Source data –
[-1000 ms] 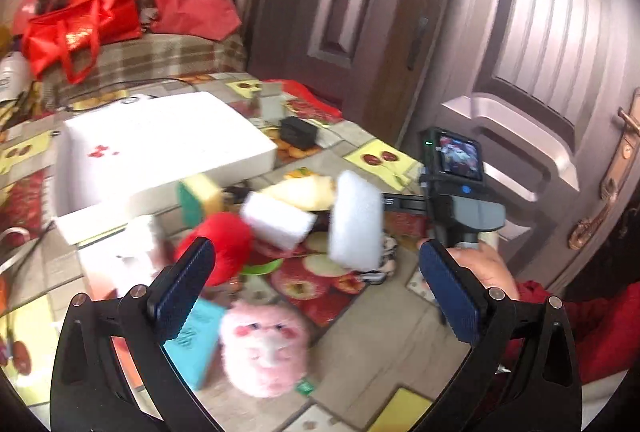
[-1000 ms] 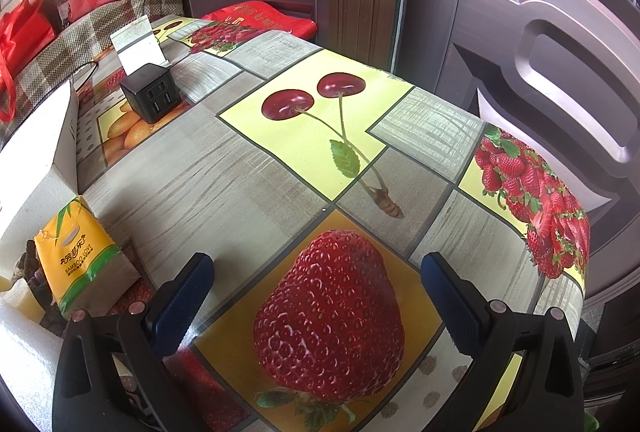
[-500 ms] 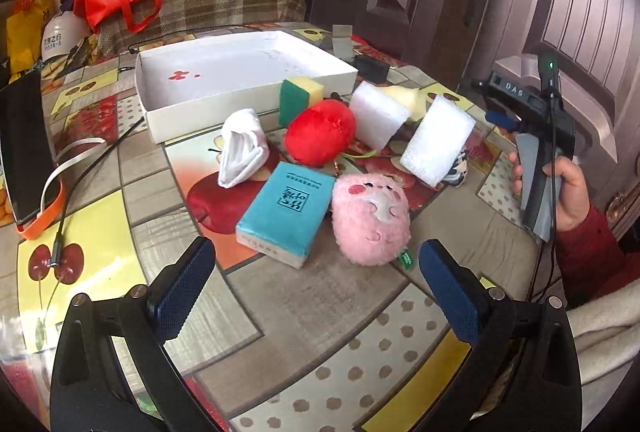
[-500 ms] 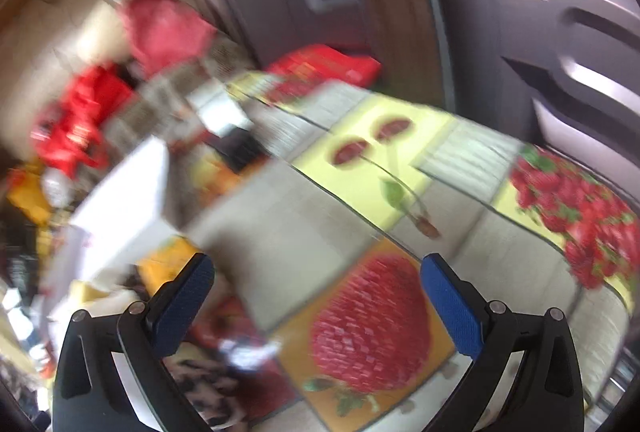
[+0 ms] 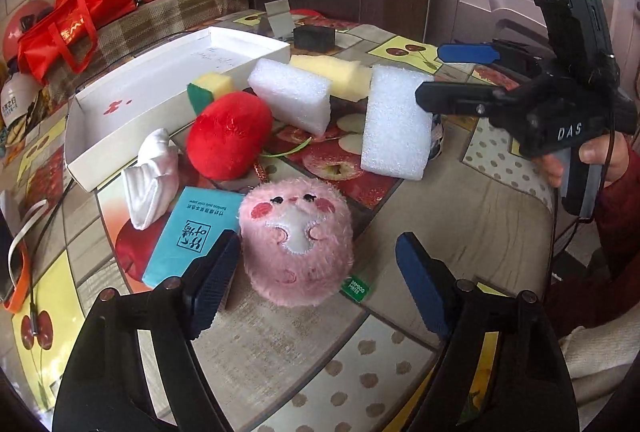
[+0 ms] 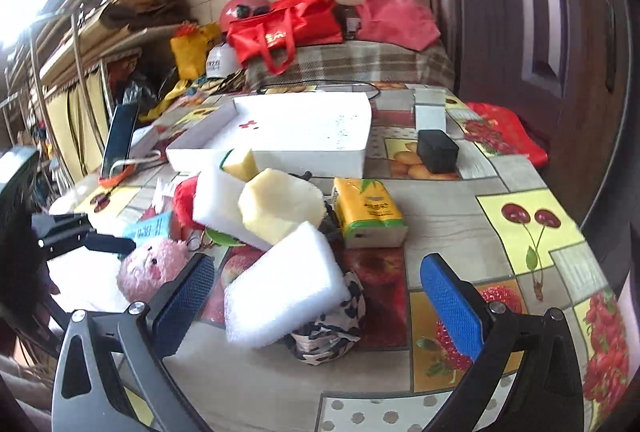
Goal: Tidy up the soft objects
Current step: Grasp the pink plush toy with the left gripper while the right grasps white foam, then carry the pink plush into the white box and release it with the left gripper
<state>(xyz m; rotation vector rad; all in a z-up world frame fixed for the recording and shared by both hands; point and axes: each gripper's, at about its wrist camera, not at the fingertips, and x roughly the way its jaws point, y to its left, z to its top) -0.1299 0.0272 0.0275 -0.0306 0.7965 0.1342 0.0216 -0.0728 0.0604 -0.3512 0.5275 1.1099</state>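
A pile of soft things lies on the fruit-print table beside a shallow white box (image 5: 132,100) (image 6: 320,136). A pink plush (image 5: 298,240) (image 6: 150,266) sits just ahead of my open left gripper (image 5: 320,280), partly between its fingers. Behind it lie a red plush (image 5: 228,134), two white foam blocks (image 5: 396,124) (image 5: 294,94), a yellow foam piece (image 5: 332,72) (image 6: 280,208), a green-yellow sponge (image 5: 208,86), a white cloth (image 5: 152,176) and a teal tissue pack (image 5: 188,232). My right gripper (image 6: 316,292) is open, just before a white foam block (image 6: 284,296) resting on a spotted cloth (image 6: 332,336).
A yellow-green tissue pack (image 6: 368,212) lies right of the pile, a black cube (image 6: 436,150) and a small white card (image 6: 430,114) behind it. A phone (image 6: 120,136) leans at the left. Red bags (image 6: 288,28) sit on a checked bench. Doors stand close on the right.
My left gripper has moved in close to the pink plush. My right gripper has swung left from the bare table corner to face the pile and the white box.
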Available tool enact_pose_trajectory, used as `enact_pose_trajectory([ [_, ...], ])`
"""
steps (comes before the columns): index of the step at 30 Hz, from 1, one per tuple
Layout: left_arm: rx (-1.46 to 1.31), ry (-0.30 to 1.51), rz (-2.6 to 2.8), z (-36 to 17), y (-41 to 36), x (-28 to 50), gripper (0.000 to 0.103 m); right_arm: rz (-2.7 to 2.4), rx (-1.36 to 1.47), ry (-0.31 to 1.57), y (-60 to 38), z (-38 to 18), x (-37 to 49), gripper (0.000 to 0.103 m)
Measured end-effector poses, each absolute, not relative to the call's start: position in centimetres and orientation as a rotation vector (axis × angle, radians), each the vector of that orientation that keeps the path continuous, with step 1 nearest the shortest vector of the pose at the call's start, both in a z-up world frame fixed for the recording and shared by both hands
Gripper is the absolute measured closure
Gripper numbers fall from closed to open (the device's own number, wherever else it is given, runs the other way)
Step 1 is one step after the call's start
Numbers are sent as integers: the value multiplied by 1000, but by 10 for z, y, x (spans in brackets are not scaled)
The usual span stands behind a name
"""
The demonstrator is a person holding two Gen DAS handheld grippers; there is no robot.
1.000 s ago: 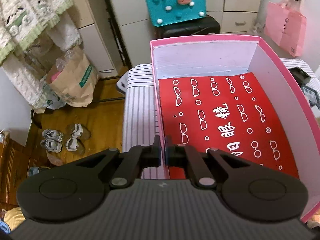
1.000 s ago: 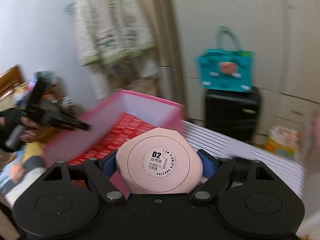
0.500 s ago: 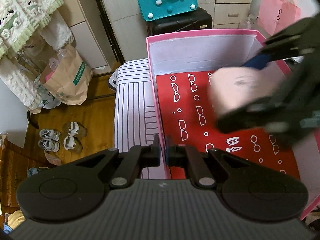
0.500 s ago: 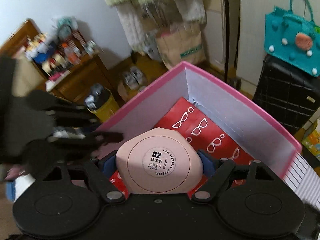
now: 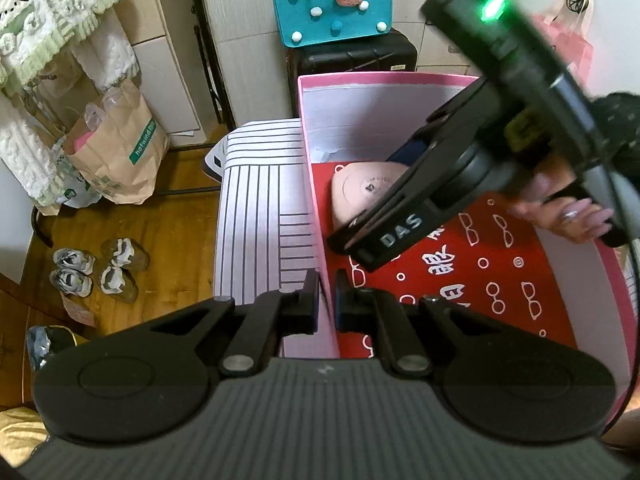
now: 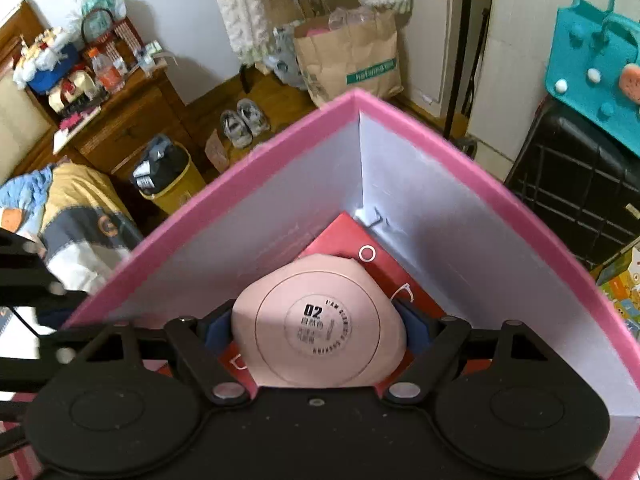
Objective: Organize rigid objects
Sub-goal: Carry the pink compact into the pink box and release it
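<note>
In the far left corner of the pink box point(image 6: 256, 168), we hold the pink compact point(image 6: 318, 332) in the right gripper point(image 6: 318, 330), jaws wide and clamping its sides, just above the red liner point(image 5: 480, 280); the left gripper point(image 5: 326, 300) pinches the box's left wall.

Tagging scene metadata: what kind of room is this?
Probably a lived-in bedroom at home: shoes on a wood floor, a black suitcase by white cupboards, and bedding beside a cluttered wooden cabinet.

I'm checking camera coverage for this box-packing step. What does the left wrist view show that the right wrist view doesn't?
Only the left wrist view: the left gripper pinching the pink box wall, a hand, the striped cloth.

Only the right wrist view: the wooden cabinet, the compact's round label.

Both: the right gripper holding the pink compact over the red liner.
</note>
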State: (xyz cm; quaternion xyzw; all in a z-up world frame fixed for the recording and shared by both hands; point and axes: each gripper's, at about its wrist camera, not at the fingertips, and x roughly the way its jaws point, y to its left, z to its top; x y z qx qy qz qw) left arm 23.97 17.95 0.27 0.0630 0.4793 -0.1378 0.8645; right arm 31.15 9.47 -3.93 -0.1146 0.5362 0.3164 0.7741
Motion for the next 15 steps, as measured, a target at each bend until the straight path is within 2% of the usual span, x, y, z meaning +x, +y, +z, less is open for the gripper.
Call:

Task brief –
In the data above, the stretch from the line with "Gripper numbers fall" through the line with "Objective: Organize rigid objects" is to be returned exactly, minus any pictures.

Solved problem –
Gripper numbers fall from closed to open (the device's own number, wherever else it is given, runs the other way)
Step 1 is one step after the call's start
Numbers are sent as integers: the value multiplied by 1000, but by 10 for z, y, x (spans in brackets are not scaled)
The usual span stands behind a name
"""
The demonstrator is a person holding two Gen DAS handheld grippers; there is no robot.
1.000 s ago: 
1.000 s ago: 
0.500 s ago: 
0.500 s ago: 
now: 
now: 
Objective: Organize rigid objects

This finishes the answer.